* _What the task requires_
Each line below needs to be duplicated without alteration.
[Stored data — start]
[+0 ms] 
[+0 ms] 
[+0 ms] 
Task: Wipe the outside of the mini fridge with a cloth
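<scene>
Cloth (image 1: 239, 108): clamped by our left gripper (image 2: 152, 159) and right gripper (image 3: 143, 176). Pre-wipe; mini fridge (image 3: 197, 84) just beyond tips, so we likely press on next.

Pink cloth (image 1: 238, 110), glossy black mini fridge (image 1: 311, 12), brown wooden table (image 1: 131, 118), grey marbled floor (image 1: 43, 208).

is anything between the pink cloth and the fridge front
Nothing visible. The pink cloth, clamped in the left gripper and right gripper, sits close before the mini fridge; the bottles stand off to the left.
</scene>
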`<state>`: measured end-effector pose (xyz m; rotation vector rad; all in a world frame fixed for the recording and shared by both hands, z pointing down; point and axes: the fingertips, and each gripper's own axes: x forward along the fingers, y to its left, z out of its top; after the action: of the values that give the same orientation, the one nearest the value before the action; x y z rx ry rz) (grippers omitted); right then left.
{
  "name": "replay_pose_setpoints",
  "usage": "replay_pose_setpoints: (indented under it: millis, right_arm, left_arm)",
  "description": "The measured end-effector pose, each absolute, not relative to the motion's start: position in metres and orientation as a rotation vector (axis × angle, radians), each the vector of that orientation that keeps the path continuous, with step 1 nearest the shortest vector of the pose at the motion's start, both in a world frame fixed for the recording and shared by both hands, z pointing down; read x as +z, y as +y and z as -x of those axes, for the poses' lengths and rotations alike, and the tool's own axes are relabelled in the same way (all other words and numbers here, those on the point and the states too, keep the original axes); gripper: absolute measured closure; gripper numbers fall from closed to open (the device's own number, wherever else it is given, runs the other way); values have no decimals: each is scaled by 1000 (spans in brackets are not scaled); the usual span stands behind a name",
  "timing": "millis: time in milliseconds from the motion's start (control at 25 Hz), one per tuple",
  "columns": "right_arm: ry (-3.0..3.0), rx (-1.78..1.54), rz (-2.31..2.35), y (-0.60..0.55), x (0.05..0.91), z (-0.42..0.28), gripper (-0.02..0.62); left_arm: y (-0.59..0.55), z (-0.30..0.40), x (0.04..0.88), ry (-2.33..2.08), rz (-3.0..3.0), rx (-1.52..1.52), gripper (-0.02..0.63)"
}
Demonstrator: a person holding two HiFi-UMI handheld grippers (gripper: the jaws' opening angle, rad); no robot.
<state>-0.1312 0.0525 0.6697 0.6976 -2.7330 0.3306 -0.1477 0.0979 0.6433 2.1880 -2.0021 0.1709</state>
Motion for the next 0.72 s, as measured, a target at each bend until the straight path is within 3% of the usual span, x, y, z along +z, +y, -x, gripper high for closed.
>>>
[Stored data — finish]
* _Solution for this problem_
[+0 ms] 
[+0 ms] 
[+0 ms] 
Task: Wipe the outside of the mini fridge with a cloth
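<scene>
Cloth (image 1: 239, 108): clamped by our left gripper (image 2: 152, 159) and right gripper (image 3: 143, 176). Pre-wipe; mini fridge (image 3: 197, 84) just beyond tips, so we likely press on next.

Pink cloth (image 1: 238, 110), glossy black mini fridge (image 1: 311, 12), brown wooden table (image 1: 131, 118), grey marbled floor (image 1: 43, 208).

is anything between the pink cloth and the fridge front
Nothing visible. The pink cloth, clamped in the left gripper and right gripper, sits close before the mini fridge; the bottles stand off to the left.
</scene>
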`<state>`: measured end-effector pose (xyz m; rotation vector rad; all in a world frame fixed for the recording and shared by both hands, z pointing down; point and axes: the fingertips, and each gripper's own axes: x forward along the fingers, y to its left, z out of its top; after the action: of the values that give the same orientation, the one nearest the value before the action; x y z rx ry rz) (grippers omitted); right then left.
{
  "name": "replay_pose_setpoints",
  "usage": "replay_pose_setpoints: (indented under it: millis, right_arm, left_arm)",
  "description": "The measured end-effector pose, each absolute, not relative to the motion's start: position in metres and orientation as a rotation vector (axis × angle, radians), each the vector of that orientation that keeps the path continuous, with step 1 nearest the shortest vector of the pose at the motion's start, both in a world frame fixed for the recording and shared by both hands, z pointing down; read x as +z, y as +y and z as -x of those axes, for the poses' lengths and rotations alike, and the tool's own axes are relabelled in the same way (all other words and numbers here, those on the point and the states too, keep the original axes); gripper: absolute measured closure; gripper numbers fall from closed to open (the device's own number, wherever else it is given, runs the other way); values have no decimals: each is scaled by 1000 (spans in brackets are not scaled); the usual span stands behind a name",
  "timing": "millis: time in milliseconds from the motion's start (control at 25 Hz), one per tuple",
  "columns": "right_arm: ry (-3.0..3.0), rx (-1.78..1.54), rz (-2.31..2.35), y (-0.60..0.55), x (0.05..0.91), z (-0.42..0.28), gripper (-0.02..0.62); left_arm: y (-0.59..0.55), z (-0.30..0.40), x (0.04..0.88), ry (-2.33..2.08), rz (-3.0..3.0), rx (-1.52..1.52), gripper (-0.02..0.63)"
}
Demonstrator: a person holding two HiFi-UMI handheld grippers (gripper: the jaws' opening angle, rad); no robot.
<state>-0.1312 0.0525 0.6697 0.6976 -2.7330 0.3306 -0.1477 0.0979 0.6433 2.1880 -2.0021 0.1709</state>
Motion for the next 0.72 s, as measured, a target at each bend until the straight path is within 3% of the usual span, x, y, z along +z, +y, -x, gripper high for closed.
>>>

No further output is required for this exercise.